The sweep operator

The EM algorithm
Matrix algebra
Statistics
Author

Edoardo Costantini

Published

November 17, 2021

Introduction

The sweep operator is a matrix transformation commonly used to estimate regression models. It performs elementary row operations on a \(p \times p\) matrix which happens to be particularly useful to estimate multivariate linear models. Little and Rubin (2002, p148) defined it as follows:

The sweep operator is defined for symmetric matrices as follows. A \(p \times p\) symmetric matrix G is said to be swept on row and column k if it is replaced by another symmetric \(p \times p\) matrix H with elements defined as follows: \[ h_{kk} = -1/g_{kk} \] \[ h_{jk} = h_{kj} = \frac{g_{jk}}{g_{kk}}, j \neq k \] \[ h_{jl} = g_{jl} - \frac{g_{jk}g_{kl}}{g_{kk}}, j \neq k, l \neq k \]

The notation indicating this transformation is usually a variation of \(\text{SWEEP}[k]G\), which can be read as sweeping matrix \(G\) on column (and row) \(k\). It is important to know that:

  • Any symmetric matrix \(G\) can be swept over \(l\) multiple positions. The notation \(\text{SWEEP}[k_1, k_2, ..., k_l]G\) indicates successive applications of \(\text{SWEEP}[k]G\) with \(k = k_1, \dots, k_l\).
  • The sweep operator is commutative. Sweeps on multiple positions do not need to be carried out in any particular order:

\[ \text{SWEEP}[k_2]\text{SWEEP}[k_1]G = \text{SWEEP}[k_1]\text{SWEEP}[k_2]G \]

  • The \(l\) sweeping positions do not need to be consecutive. For example, \(k_1\) could indicate the third column and \(k_2\) could indicate the sixth column.

In this post, I want to show how the sweep operator can be used to estimate the parameters of any linear regressions model. If you are interested in the mathematical details, I recommend reading the full sweep operator description in Goodnight (1979, p154), Schafer (1997), or Little and Rubin (2002, p148).

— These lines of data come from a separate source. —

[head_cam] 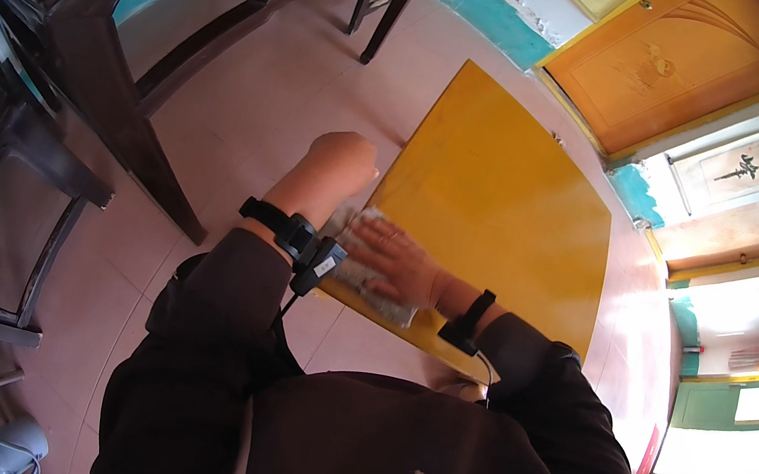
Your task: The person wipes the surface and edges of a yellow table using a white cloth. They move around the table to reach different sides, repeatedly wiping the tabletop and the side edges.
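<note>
My right hand [394, 262] lies palm down with its fingers spread on a greyish cloth [390, 307]. The cloth is on the near left corner of a yellow tabletop [508, 199], partly over its edge. My left hand [347, 151] is bent at the wrist beside the table's left edge, above the floor. Its fingers are mostly hidden, so what it holds cannot be told. Both wrists wear black straps with small devices.
A dark wooden table [89, 49] stands at the left, with a dark wooden chair [73, 183] beside it. Another dark chair [382, 5] is at the top. A pale kettle-like vessel [14, 443] sits at lower left. An orange wooden door [674, 53] is at upper right.
</note>
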`<state>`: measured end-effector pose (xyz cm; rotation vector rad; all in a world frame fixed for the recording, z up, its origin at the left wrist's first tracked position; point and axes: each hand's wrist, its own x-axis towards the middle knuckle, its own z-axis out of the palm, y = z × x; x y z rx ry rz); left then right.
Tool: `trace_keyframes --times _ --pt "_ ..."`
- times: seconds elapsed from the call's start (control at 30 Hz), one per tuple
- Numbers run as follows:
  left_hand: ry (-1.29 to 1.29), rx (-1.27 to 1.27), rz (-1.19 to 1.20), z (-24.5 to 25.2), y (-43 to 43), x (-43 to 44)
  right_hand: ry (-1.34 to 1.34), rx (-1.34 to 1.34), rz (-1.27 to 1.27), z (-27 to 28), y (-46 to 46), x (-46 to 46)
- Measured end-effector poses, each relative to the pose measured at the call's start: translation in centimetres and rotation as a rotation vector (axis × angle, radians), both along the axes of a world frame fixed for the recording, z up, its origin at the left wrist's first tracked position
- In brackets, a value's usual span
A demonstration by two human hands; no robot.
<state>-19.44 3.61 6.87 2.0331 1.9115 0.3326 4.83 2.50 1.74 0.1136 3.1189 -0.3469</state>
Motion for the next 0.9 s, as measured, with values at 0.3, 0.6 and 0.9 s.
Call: trace_keyframes --times 0.3,0.6,0.9 --pt "0.009 -0.098 0.013 -1.0 0.7 0.3 0.092 0.257 -0.241 -4.0 17.5 -0.3" --pt "0.048 -0.163 0.047 -1.3 1.1 0.2 0.094 0.458 -0.869 -6.8 25.9 -1.6" --pt "0.087 -0.125 0.025 -0.6 0.9 0.2 0.187 0.206 -0.371 -3.1 11.1 -3.7"
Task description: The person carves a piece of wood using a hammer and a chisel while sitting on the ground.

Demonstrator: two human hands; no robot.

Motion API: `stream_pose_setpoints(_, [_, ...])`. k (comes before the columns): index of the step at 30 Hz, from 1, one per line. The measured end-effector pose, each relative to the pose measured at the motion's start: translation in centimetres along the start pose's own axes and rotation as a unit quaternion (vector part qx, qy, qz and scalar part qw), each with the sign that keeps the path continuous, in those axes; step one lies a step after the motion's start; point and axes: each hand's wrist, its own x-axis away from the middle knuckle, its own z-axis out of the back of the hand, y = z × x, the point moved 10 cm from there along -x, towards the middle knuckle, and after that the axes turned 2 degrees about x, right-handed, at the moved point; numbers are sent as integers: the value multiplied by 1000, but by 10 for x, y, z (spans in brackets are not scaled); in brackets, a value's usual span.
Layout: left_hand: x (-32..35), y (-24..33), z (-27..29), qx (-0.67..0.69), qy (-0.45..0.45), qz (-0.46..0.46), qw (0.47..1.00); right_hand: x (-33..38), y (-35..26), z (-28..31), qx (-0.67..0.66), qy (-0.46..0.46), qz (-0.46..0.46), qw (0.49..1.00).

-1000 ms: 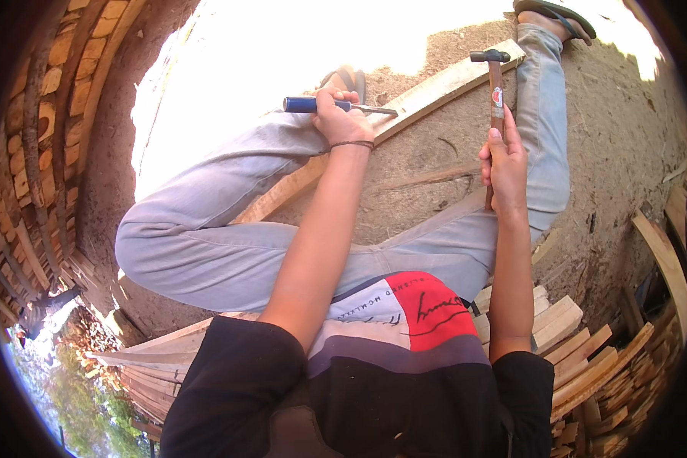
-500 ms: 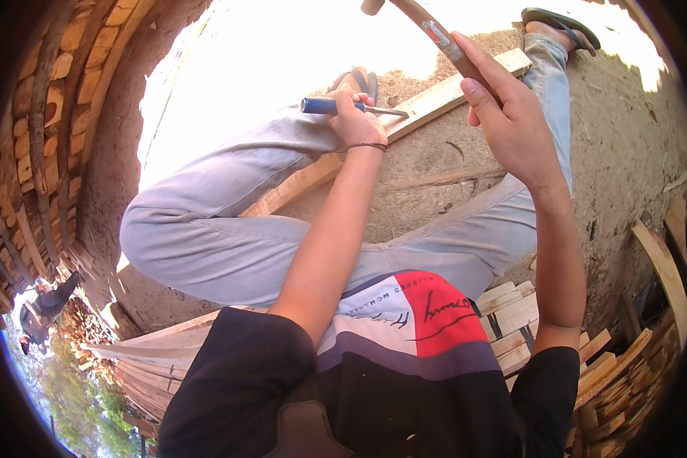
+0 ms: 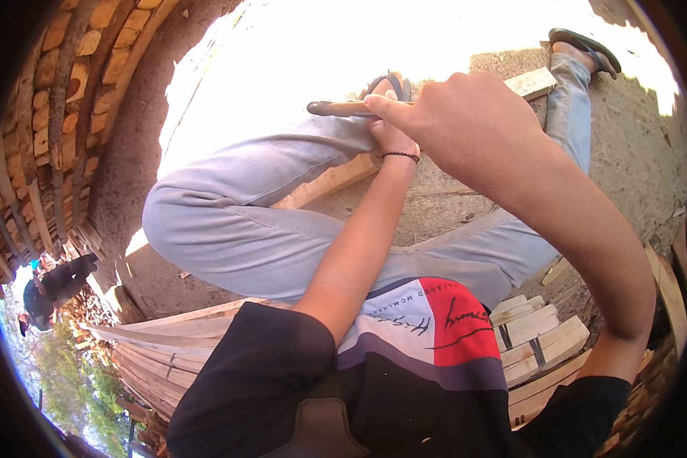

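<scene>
Change: the right hand [image 3: 473,126], which was raised high with the hammer half a second ago, is now seen brought down close in front of the camera, over the left hand [image 3: 393,137].
Meaning: a blow on the held tool is judged to be in progress or just given; the chiselling of the plank is probably being carried on.
Hammer: it is not visible now; it is hidden behind the right hand, so it cannot be told where its head is.
Right grip: the fingers are closed into a fist, presumably around the hammer handle, but this is not shown.
Left grip: the fingers are closed around a slim tool [image 3: 343,108], whose dark end sticks out to the left.
Plank: the long wooden plank [image 3: 328,183] is lying on the sandy ground [image 3: 435,206], passing under the bent leg [image 3: 229,221] towards the foot in a sandal [image 3: 580,42].
Surroundings: stacked boards [image 3: 538,336] are lying at the right side.
</scene>
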Motion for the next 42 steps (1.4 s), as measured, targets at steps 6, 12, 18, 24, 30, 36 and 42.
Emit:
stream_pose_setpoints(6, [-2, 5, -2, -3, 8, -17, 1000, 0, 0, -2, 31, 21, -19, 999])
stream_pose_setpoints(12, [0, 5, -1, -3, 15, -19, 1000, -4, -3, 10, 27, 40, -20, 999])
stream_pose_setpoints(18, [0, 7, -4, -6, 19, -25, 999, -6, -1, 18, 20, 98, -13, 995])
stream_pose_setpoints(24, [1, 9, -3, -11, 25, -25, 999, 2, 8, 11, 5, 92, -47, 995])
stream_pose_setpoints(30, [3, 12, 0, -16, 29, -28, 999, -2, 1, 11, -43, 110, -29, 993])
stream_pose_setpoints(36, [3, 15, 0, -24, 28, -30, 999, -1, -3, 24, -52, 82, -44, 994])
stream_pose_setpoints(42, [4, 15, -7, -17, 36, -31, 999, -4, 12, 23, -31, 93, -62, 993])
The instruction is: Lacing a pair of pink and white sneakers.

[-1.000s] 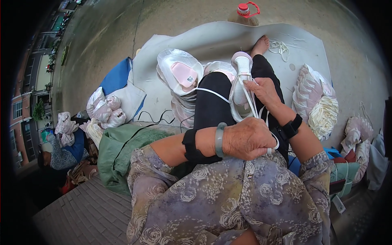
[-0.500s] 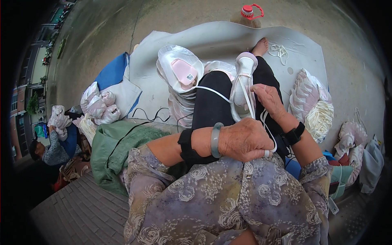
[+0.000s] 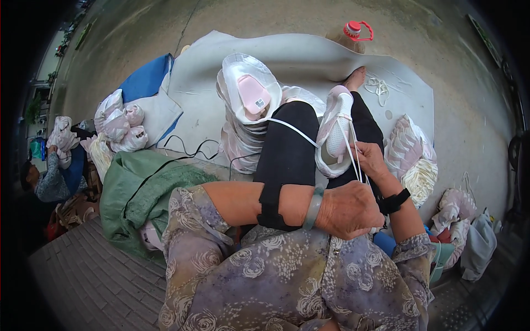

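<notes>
A white shoe upper (image 3: 331, 122) with a pink toe and mesh front lies tilted over my right thigh, toe pointing away. White shoelaces (image 3: 345, 135) run from its eyelets back toward my hands. My left hand (image 3: 350, 209), below a pale jade bangle, is closed in a fist near my waist, with the laces running to it; its fingertips are hidden. Pinching the laces beside the shoe upper's heel end is my right hand (image 3: 370, 160). One white lace (image 3: 292, 131) stretches left across my left thigh.
Stacked shoe uppers (image 3: 243, 91) stand left of my legs. Bundled uppers (image 3: 408, 140) and coiled laces (image 3: 420, 179) sit at right, loose laces (image 3: 377, 91) by my foot. A green sack (image 3: 132, 193) lies left; a red-capped jug (image 3: 353, 30) stands beyond the mat. A person (image 3: 55, 171) sits far left.
The view has shifted a little. My left hand has moved right and down, drawing the laces tighter toward my waist, and the shoe upper has tilted, its heel opening showing more.
</notes>
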A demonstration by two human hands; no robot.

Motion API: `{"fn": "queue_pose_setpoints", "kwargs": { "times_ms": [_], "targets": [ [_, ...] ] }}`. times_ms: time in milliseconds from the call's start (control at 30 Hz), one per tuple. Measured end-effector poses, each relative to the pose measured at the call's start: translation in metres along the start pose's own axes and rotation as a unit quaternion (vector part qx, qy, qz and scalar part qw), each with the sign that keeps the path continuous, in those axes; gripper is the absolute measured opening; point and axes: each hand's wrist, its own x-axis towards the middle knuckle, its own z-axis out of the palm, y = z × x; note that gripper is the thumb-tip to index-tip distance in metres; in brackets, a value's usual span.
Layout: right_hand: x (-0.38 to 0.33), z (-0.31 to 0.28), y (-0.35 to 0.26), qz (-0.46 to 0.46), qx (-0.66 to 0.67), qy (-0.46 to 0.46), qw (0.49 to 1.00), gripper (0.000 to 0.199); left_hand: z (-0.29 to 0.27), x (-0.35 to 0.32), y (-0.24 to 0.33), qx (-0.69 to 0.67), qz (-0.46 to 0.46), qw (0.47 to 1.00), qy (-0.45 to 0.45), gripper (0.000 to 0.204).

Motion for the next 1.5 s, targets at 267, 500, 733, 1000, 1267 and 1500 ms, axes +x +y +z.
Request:
{"fn": "queue_pose_setpoints", "kwargs": {
  "times_ms": [267, 500, 733, 1000, 1267, 1500],
  "targets": [
    [-0.001, 0.004, -0.001, 0.045, 0.102, -0.011, 0.994, 0.018, 0.009, 0.006, -0.005, 0.014, 0.033, 0.997, 0.069, 0.011],
    [-0.007, 0.019, -0.042, 0.021, 0.044, 0.085, 0.995, 0.022, 0.003, 0.007, -0.007, 0.018, 0.074, 0.987, 0.139, 0.01],
    [-0.006, 0.014, -0.069, -0.073, 0.198, 0.032, 0.977, 0.023, -0.003, 0.013, 0.004, -0.043, 0.083, 0.988, 0.123, 0.011],
    [-0.073, -0.055, -0.006, 0.067, 0.049, -0.001, 0.996, 0.009, -0.059, -0.027, 0.016, -0.188, -0.037, 0.98, -0.05, 0.009],
    [-0.122, -0.119, 0.076, 0.103, -0.133, 0.147, 0.975, 0.03, -0.113, -0.088, 0.01, -0.119, -0.381, 0.917, 0.0, 0.006],
    [-0.087, -0.121, 0.114, 0.1, -0.312, 0.183, 0.927, 0.029, -0.138, -0.166, -0.061, 0.132, -0.547, 0.822, 0.088, 0.014]
  ]
}}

Goodnight (1979, p150) is a particularly helpful paper as it describes an easy implementation of the sweep operator. Following Goodnight, given an originally symmetric positive definite matrix G, \(\text{SWEEP}[k]G\) modifies a matrix G as follows:

  • Step 1: Let \(D = g_{kk}\)
  • Step 2: Divide row \(k\) by \(D\).
  • Step 3: For every other row \(i \neq k\), let \(B = g_{ik}\). Subtract \(B \times \text{row } k\) from row \(i\). Set \(g_{ik} = -B/D\).
  • Step 4: Set \(g_{kk} = 1/D\).

Learn by coding

Coding a sweep function in R

Let’s start by coding a simple function that performs the operations described by Goodnight (1979, p150). We want a function that takes as inputs a symmetric matrix (argument G) and a vector of positions to sweep over (argument K). The function below takes these two inputs and performs the four sweep steps for every element of K.

# Write an R function implementing SWEEP(k)[G] according to Goodnight ----------

sweepGoodnight <- function (G, K){

  for(k in K){
    # Step 1: Let D = g_kk
    D <- G[k, k]

    # Step 2: Divide row k by D.
    G[k, ] <- G[k, ] / D

    # Step 3:
    # - For every other row i != k, let B = g_ik
    # - Subtract B \times row k from row i.
    # - set g_ik = -B/D.
    for(i in 1:nrow(G)){
      if(i != k){
        B <- G[i, k]
        G[i, ] <- G[i, ] - B * G[k, ]
        G[i, k] <- -1 * B / D
      }
    }
    # Step 4: Set g_kk = 1/D
    G[k, k] = 1/D
  }

  # Output
  return(G)
}

Let’s check that this function returns what we want by comparing it with a function implemented by someone else.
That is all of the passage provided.